======== EXCERPTED RECORDS

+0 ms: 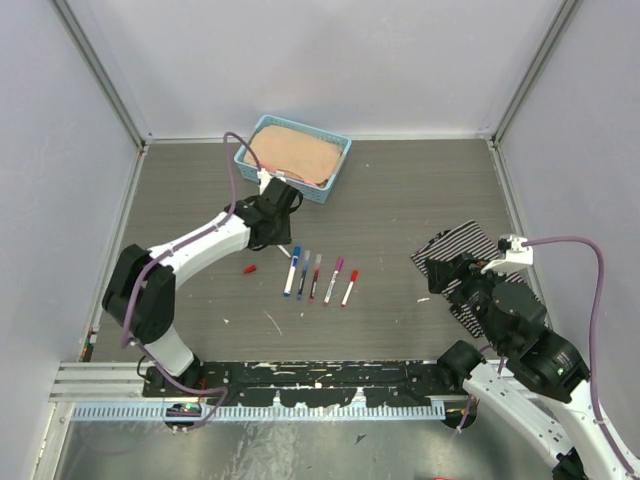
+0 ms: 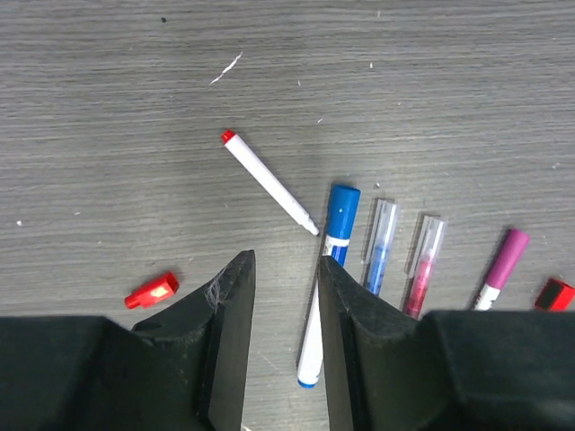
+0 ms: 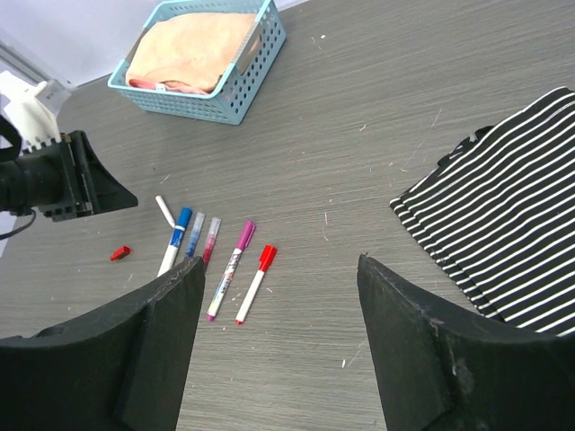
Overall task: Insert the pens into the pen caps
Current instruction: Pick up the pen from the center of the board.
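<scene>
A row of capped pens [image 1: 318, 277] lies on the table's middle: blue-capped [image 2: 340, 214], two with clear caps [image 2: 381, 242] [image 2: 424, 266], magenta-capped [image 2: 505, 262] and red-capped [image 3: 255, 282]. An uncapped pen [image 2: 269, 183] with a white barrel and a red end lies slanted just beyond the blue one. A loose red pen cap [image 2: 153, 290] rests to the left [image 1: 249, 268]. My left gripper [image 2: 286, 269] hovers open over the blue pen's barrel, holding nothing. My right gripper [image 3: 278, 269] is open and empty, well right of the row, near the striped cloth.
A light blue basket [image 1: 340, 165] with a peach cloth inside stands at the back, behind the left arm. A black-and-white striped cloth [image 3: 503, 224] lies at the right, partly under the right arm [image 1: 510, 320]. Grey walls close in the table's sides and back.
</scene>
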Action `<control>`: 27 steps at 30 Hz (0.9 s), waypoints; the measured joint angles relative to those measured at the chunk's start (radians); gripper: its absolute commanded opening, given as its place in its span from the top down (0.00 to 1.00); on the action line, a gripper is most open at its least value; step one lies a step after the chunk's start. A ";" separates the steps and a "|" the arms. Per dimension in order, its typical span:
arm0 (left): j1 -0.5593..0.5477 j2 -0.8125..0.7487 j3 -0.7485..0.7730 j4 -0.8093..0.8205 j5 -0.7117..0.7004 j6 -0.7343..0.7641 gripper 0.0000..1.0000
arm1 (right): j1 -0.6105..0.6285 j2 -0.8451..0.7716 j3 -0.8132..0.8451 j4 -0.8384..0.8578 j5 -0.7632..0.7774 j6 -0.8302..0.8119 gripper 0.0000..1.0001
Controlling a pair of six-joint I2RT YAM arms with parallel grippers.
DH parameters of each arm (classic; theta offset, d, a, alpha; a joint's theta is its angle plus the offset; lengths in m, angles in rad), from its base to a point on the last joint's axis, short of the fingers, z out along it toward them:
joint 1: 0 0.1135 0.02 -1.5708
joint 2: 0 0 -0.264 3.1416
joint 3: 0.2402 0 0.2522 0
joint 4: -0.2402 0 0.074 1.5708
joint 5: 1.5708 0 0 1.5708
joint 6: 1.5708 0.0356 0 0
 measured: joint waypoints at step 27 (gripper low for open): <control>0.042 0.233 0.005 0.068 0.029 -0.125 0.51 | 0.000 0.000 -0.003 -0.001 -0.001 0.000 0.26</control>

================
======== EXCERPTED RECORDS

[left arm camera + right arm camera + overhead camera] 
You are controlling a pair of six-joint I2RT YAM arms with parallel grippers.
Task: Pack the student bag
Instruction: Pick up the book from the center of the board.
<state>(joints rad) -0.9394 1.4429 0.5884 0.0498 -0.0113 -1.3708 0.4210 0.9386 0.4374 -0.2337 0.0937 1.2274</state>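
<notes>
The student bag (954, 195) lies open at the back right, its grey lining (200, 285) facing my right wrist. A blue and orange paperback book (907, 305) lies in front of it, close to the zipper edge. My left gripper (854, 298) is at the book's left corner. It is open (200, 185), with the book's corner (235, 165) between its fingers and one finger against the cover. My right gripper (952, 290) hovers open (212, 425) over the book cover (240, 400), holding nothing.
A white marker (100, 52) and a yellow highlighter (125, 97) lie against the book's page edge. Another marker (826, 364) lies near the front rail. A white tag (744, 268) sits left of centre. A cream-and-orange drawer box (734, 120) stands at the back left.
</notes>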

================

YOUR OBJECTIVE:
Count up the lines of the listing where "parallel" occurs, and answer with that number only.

THE COMPLETED TASK:
2